[TASK DETAILS] Exactly as written, output the lines below starting from the first and ending with the line that contains "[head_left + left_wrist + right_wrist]"; omit pictures.

[DATA BELOW]
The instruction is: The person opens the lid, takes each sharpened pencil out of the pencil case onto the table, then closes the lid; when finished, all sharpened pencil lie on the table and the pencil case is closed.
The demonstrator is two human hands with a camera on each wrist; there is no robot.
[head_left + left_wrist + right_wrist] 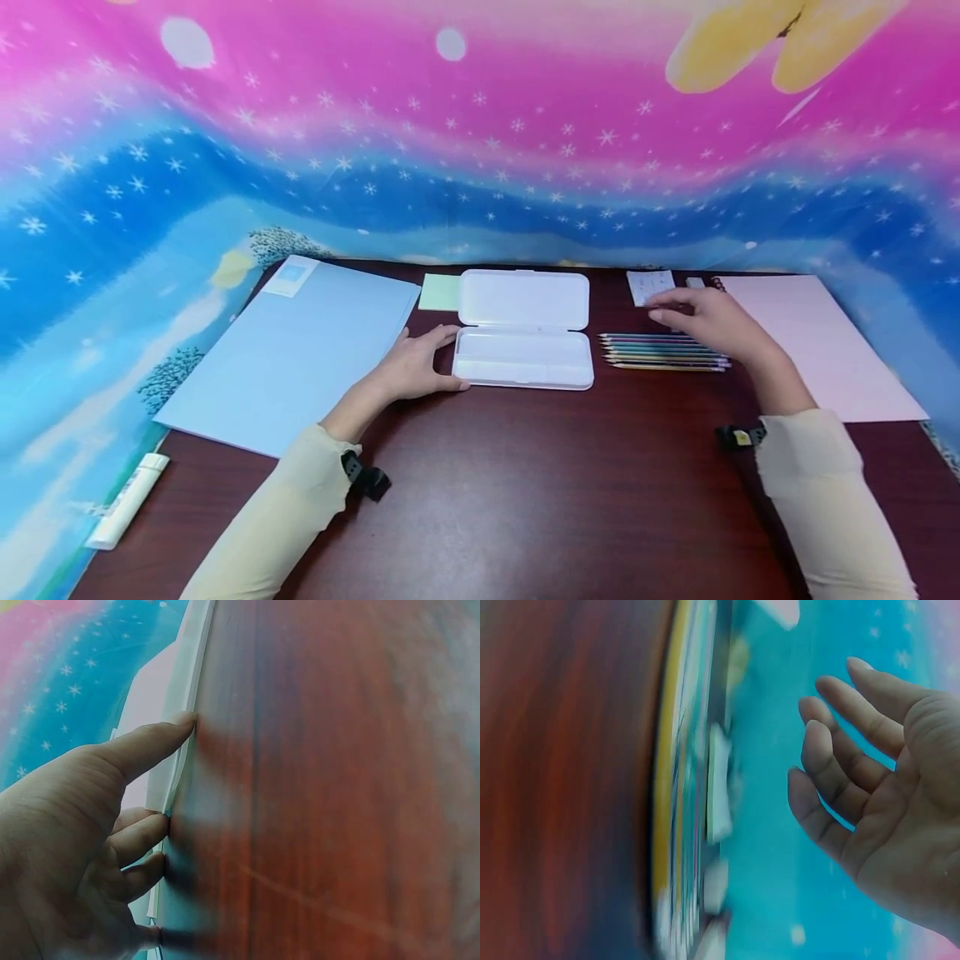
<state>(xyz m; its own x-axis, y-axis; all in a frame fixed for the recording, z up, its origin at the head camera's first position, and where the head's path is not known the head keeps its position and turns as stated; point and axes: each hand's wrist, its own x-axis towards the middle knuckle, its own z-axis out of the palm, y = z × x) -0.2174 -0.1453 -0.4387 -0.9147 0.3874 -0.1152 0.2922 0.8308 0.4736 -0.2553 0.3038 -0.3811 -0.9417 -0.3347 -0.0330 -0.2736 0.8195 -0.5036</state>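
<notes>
A white pencil case point(523, 358) lies with its lid point(523, 300) folded back toward the wall, and its tray shows nothing inside. My left hand point(412, 364) grips the case's left end, thumb at the front edge and index finger near the back corner. In the left wrist view the thumb point(154, 746) presses on the white rim. To the right of the case, several pencils point(660, 352) lie side by side. Above their blunt ends hovers my right hand point(712, 317), fingers loosely bent and holding nothing; the right wrist view shows its palm point(900, 817) bare.
Behind the right hand are a small white paper point(648, 286) and a whitish block point(696, 283). A spiral pad point(817, 346) lies right, a pale blue folder point(292, 358) left. Green sticky notes point(438, 292) sit beside the lid. A white tube point(129, 502) lies by the left edge.
</notes>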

[SOLUTION TO THIS EXERCISE]
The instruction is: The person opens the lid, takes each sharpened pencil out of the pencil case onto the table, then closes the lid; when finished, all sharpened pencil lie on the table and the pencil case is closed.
The demonstrator is two human hands with a camera on each wrist; there is no robot.
[head_left + left_wrist + right_wrist] 

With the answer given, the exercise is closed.